Alerte au printemps. En un instant, tout avait chaviré.
On aurait pu penser qu'une fois de temps en temps, Jim aurait droit à un peu de répit.
Des vacances exceptionnelles sur un coin de planète perdue, une journée sans explosion dans les moteurs, une heure sans dispute entre Spock et Bones …
Un voyage diplomatique sans accident.
Et la plupart du temps, il devait l'admettre, c'était le cas. Oh, tout n'était pas toujours simple, c'était la base de leur métier, et Jim était assez bien placé pour confirmer que parfois, tout tournerait à la catastrophe, mais la plupart du temps, les choses se dérouleraient relativement bien.
Et puis, parfois, ce n'était pas le cas.
Parfois, il fallait que sa physiologie se rappelle à lui.
Parfois, au lieu de le laisser vivre tranquillement – ou le plus tranquillement possible lorsqu'on était le capitaine du premier vaisseau de la Fédération – son corps déciderait de lui jouer une mauvaise blague.
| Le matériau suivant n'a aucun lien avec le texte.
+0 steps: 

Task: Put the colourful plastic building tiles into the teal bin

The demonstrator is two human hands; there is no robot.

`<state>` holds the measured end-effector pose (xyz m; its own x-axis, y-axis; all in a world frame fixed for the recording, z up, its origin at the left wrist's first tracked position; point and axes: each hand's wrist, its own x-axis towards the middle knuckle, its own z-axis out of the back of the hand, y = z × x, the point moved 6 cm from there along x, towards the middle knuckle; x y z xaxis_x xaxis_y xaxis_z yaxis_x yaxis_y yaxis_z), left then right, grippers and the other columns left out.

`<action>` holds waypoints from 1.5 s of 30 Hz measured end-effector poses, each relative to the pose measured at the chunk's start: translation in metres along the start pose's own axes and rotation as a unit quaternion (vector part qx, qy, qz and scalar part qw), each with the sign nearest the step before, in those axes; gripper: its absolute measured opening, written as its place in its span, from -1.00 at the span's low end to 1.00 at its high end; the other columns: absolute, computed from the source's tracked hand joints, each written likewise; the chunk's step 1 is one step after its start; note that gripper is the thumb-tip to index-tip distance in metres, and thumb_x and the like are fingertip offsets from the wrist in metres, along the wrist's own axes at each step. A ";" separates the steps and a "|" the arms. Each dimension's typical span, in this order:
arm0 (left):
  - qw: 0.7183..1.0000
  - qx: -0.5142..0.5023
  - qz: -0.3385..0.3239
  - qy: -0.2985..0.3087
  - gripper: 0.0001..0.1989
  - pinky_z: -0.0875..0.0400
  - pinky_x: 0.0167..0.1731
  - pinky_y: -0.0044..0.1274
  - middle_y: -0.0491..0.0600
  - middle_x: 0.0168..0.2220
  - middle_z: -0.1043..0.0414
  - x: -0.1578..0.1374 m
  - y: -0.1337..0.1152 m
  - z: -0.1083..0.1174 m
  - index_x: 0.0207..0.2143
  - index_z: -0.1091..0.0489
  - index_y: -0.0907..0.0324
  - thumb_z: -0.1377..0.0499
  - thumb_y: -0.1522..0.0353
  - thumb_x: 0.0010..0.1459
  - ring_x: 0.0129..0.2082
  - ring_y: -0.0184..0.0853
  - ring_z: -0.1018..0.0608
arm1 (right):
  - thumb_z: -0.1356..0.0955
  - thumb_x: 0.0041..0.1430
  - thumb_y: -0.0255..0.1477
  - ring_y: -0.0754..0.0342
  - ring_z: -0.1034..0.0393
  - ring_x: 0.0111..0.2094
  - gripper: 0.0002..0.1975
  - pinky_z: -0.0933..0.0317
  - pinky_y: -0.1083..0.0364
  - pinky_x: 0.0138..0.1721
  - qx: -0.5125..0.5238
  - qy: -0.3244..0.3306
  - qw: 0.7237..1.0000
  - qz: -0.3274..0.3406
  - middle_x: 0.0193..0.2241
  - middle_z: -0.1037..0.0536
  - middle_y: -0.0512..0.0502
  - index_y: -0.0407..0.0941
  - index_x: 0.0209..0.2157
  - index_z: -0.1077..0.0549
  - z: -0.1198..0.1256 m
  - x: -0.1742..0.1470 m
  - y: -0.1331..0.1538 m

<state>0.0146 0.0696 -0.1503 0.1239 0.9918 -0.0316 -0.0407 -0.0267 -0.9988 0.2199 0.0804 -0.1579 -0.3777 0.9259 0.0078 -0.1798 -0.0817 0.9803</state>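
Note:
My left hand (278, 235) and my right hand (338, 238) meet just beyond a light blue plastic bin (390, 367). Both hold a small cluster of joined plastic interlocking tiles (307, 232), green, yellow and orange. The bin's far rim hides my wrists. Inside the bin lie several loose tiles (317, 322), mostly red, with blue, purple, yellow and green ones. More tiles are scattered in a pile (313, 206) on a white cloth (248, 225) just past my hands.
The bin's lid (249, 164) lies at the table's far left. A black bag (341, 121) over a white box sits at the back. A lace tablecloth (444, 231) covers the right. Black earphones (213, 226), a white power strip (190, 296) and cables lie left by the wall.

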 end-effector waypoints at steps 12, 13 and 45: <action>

Après tout ce temps, on aurait vraiment pu croire que Jim connaissait la liste de ses allergies par cœur.
Le problème était, qu'elle ne cessait jamais de s'agrandir.

* * * * *

-La vue est vraiment magnifique ! Vous avez raison, madame la présidente, c'est à couper le souffle !
Accoudé au balcon du palais présidentiel, Jim fixait l'immense champ multicolore leur faisant face, son expression avide. A coté de lui, Bones sourit, profitant de l'exceptionnel spectacle offert.
Les relations de Platoni IV avec la Fédération étaient toujours balbutiantes, mais une chose était certaine : les habitants de cette partie de la planète possédaient définitivement un don en jardinage. Sulu serait devenu fou, songea-t-il, amusé, l'image du timonier courant au milieu des fleurs armé de ses appareils s'imposant à lui. La passion du jeune homme pour la botanique était équivalente à la sienne pour la médecine, ou à celle de Spock pour la science au sens large. Un tel endroit devait être sa définition même du Paradis.
A leur gauche, Uhura contint son roulement de yeux amusé, en même temps qu'elle traduisait les paroles de Jim à la femme se tenant à leurs côtés. Les antennes bleues de celle-ci tressautèrent, avant qu'elle ne réponde par une série de clics et clacs, ses mains bougeant avec animation.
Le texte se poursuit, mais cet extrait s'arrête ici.